WORK INSTRUCTION: State how many lines of the records include the word "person"; the reply is that number alone.

--- EXCERPTED RECORDS Enclosed Below ---

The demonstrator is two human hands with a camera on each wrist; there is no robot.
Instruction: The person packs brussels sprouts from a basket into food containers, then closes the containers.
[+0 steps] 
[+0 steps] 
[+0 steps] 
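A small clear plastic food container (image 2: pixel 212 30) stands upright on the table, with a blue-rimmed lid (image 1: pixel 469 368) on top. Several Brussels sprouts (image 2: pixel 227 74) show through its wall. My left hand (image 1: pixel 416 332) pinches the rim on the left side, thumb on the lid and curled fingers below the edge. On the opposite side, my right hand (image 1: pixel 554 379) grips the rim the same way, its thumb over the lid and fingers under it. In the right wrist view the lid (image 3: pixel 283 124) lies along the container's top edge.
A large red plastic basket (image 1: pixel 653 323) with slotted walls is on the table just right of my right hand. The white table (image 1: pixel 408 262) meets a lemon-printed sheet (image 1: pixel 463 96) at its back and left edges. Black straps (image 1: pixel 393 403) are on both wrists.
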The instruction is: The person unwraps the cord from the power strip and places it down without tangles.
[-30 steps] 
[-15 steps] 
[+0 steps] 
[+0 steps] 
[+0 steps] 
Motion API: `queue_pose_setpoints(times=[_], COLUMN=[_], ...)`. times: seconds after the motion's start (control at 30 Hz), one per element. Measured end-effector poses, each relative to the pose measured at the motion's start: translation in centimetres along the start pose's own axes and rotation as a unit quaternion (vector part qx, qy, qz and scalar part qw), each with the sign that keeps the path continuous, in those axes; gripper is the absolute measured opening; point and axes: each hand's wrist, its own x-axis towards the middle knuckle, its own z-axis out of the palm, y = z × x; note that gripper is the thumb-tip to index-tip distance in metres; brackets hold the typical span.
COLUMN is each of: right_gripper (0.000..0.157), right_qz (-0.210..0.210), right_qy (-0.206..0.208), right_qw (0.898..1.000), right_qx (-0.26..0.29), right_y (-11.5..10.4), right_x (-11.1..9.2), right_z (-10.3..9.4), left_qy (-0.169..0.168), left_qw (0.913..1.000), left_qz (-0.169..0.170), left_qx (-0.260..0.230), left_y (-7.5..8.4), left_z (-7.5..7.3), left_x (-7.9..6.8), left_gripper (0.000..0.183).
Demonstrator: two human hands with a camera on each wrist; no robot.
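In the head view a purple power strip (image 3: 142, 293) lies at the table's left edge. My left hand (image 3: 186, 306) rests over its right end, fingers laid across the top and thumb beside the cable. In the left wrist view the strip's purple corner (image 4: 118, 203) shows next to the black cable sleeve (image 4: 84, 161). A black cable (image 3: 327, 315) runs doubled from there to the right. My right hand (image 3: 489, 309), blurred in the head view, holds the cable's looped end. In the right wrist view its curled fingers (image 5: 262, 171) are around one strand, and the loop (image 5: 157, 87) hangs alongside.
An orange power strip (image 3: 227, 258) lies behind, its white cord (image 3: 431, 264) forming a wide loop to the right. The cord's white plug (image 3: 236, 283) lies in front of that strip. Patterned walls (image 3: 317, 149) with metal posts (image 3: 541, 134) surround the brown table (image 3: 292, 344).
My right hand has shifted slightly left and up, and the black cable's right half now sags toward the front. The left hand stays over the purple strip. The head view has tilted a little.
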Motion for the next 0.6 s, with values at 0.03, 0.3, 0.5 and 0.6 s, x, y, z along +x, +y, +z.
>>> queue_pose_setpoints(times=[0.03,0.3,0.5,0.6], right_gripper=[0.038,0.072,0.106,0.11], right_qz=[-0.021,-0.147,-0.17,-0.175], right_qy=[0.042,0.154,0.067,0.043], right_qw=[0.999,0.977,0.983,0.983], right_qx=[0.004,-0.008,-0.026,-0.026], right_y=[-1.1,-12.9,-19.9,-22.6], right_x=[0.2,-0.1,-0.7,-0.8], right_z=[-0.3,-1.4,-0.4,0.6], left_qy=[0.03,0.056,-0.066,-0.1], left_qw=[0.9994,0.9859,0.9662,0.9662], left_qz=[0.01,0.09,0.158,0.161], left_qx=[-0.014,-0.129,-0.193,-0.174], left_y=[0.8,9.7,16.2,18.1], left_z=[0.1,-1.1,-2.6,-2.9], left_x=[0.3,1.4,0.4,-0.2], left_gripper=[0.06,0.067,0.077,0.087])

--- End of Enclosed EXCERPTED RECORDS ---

REPLY: 2